## Task to complete
Count how many lines in the following data hold the word "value". Your answer is the number and nothing else.

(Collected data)
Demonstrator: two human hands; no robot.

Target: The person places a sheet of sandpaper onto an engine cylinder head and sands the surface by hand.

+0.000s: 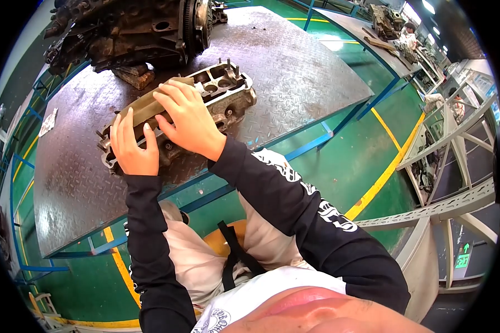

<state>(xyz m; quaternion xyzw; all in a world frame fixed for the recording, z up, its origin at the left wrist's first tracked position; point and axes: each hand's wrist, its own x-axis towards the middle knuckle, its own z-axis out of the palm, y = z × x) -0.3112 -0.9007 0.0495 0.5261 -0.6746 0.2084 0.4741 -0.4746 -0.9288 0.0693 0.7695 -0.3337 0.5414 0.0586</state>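
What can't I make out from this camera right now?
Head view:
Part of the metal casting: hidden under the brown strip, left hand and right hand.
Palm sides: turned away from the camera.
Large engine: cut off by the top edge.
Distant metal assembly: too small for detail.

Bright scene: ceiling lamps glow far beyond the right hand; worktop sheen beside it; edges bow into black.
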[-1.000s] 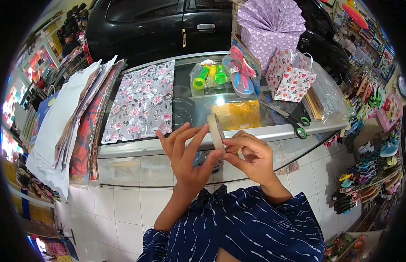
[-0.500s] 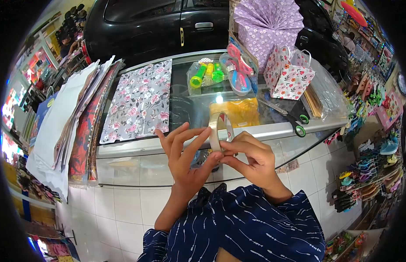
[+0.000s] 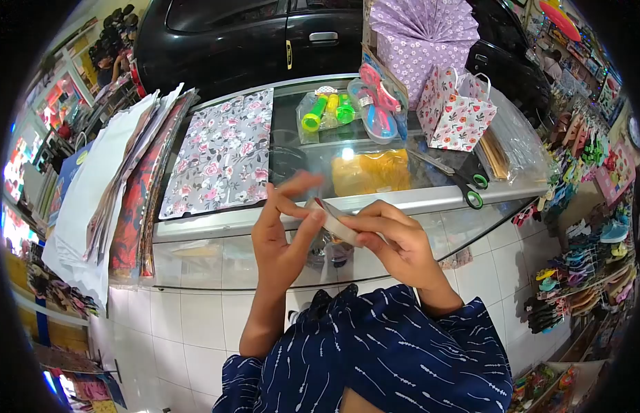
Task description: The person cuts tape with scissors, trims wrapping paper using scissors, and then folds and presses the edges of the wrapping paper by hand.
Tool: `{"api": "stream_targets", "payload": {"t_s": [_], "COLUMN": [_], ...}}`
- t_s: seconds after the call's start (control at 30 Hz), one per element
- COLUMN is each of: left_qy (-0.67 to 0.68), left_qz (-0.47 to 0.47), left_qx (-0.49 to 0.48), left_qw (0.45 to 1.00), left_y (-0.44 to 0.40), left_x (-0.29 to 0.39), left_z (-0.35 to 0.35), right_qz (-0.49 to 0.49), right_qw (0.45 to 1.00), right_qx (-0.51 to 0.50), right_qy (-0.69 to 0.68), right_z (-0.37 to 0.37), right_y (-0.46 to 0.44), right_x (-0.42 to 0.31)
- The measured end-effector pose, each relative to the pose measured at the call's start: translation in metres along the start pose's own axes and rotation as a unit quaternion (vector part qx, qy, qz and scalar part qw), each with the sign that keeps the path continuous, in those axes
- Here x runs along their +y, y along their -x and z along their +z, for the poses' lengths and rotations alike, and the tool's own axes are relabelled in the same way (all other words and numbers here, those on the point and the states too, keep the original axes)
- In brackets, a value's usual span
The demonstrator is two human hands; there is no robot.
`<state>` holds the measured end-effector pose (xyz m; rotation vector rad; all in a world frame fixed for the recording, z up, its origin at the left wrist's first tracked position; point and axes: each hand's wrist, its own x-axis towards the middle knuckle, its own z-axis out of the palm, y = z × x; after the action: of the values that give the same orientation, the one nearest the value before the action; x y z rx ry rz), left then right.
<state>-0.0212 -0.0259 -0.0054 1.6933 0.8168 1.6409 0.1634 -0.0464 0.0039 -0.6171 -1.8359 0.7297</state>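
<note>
Tipped the tape roll (image 3: 341, 228) from near upright to a flatter slant since the earlier frame, and brought it slightly left and nearer; faces a black car (image 3: 230, 51) on the far side of a glass-topped counter (image 3: 230, 226); has a stack of papers (image 3: 93, 189) over the counter's left end, white on the outer side and red-patterned on the right; has a purple flowered package (image 3: 424, 63) with a pleated fan at the far right; just right of the papers, has a grey floral sheet (image 3: 220, 155) lying flat; has a small floral gift bag (image 3: 454, 117) upright in front of the purple package; left of that bag, has a pack of pink and blue toys (image 3: 378, 113) beside a pack of green and yellow toys (image 3: 327, 111); nearer, has a yellow packet (image 3: 371, 172) at the middle and scissors (image 3: 456, 176) with green-lined handles to its right; holds the tape roll above the near edge, clamped between thumb and fingers of the right hand (image 3: 399, 244) at its right end; rests the thumb of the left hand (image 3: 277, 237) against its left end, other fingers spread and partly blurred; cannot tell whether that thumb and forefinger pinch it.
</note>
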Motion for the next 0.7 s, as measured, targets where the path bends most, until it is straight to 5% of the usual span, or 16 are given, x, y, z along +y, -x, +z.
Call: {"api": "stream_targets", "payload": {"t_s": [0.37, 0.47, 0.7], "left_qy": [0.146, 0.102, 0.035], "left_qz": [-0.020, 0.025, 0.051], "left_qx": [-0.035, -0.028, -0.019], "left_qw": [0.988, 0.994, 0.998], "left_y": [0.004, 0.003, 0.005], "left_x": [0.000, -0.002, 0.000], "left_z": [0.001, 0.002, 0.007], "right_qz": [0.092, -0.041, -0.020], "right_qw": [0.974, 0.995, 0.995], "right_qx": [0.094, 0.080, 0.096], "right_qy": [-0.184, 0.029, 0.029], "right_z": [-0.002, -0.008, -0.012], "right_y": [0.006, 0.000, -0.001], "right_x": [-0.003, 0.004, 0.017]}}
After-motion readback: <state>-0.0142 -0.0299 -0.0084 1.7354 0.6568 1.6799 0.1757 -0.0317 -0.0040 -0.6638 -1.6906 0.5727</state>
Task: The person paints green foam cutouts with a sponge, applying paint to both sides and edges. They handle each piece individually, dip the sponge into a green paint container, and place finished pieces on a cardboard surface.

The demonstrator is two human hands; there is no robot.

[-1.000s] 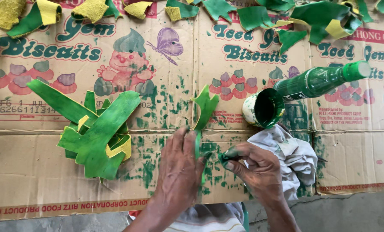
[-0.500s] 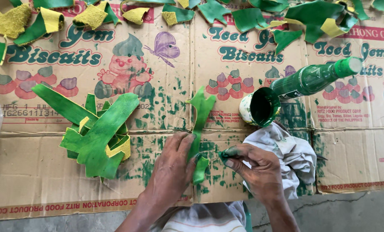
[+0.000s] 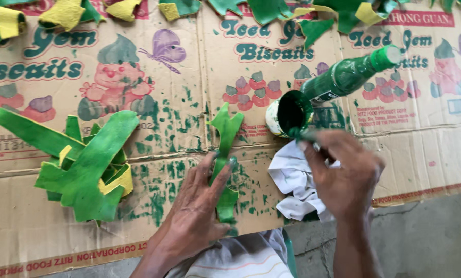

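Note:
My left hand (image 3: pixel 197 203) lies flat on the cardboard, fingers pinning a long green-painted cut-out piece (image 3: pixel 226 154) that forks at its far end. My right hand (image 3: pixel 344 172) is closed around a small paint-covered tool whose green tip (image 3: pixel 298 134) reaches the rim of a white cup of green paint (image 3: pixel 287 116). The tool itself is mostly hidden by my fingers. A crumpled white cloth (image 3: pixel 295 180) lies under my right hand.
A green-smeared bottle (image 3: pixel 351 74) lies tilted behind the cup. A pile of painted green and yellow cut-outs (image 3: pixel 83 164) sits at the left. More green and yellow pieces (image 3: pixel 271 10) line the far edge of the flattened cardboard (image 3: pixel 153 103). Grey floor (image 3: pixel 426 237) lies at bottom right.
My right hand has moved from the cut-out up to the paint cup. My left hand still holds the piece down. The camera has shifted closer.

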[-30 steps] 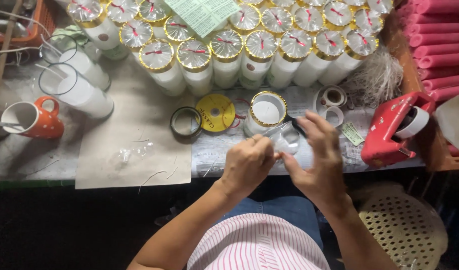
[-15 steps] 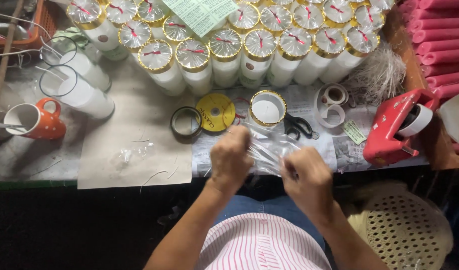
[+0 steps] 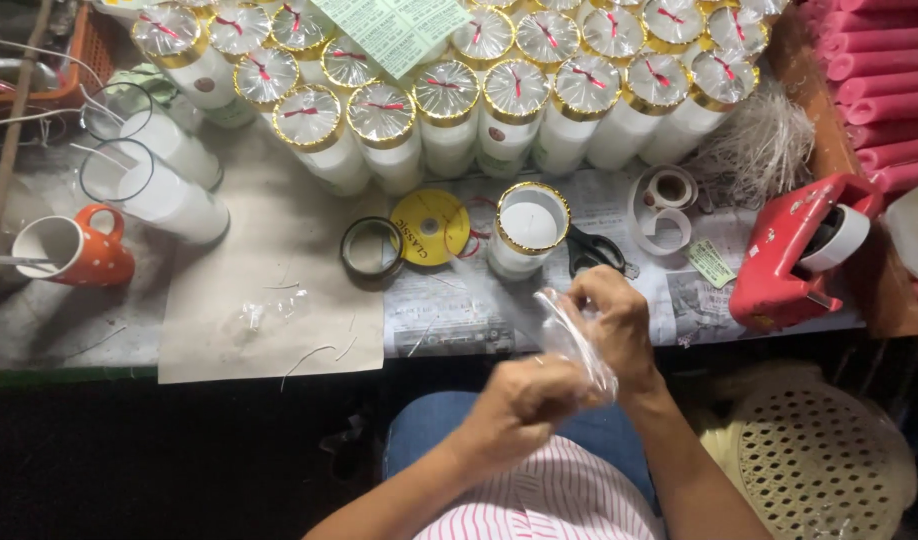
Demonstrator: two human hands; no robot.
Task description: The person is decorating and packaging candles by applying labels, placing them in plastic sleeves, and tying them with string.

## Solution to the exercise
2